As if the slutbot didn’t give us enough to worry about, spammers and other net-baddies are ramping up their use of holiday e-cards to distribute malware, according to the Christian Science Monitor. “While malicious e-cards are not a new problem,” says the Monitor, “their numbers have grown, their tactics have improved, and their victims are still falling for it.”

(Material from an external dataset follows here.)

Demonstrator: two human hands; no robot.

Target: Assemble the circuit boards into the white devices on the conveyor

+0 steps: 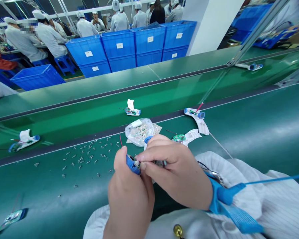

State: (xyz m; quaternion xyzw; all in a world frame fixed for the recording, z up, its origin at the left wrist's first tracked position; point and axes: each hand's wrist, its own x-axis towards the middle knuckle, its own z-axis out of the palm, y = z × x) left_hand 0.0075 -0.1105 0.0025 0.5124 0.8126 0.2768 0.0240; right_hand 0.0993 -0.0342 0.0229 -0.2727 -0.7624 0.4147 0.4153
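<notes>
My left hand (129, 192) is closed around a small blue-and-white device housing (132, 165), with its thumb along the blue edge. Inside the housing, part of the electronics and a small whitish piece (137, 163) show. Thumb and forefinger of my right hand (171, 166) are pinched together right at that piece; whatever lies between the fingertips is too small and covered to name. A red wire (121, 140) rises behind the left thumb. Just beyond my hands lies a clear plastic bag (136, 132) of tiny parts. Many small metal parts (89, 153) are scattered to its left.
Opened white housings with circuit boards lie right of the bag, one with a blue end (200, 124), another with a green board (179, 137). Another unit (13, 216) lies front left. Beyond the green strip (89, 113) stand blue crates (118, 44) and people in white.
</notes>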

It gives a couple examples of this year’s ploys:
One suspicious e-card crawling the Web this year tries to exploit users’ feistier side. When opened, the e-mail loads an image of a rascal throwing a snowball at your screen. “You have just been hit with an e-mail snowball!” reads the card, which Symantec included in its December spam report. The card tells readers to forward it on to friends and share the fun … “Each time the e-mail is read, a request is sent to the server hosting the image, and the user’s e-mail address is stored … on the spammer’s server,” says the Symantec report. So, next time the spammer wants to send out junk mail, he has a fresh list of addresses.
Another of this year’s crop put a professional polish on an old trick. The card used Hallmark’s official logo and a convincing e-card template to hide its intentions. All the links led to Hallmark.com, except the line “To see it, click here.” That link would download a program onto your computer that unlocks the PC to hackers.
In my mind I have an image of the Grinch sitting in his icy hovel tapping at his keyboard, that big, diabolical grin spreading across his face.
So this is the real War on Christmas. Maybe we should tell O’Reilly (Bill, that is, not Tim).
But it gets worse. Andrew Sullivan points to this.
Speaking of the slutbot, I saw crazyman David Levy’s book Love and Sex with Robots while at the bookstore today. I guess publishers will take anything that has “sex” in the title. Surprisingly, the index doesn’t mention Westworld anywhere, so I don’t think it can be that well-researched. (It does mention the notorious RealDoll in five different places, though. Too bad I forgot to look for the HAL-9000.) Is this what they mean by “progress”?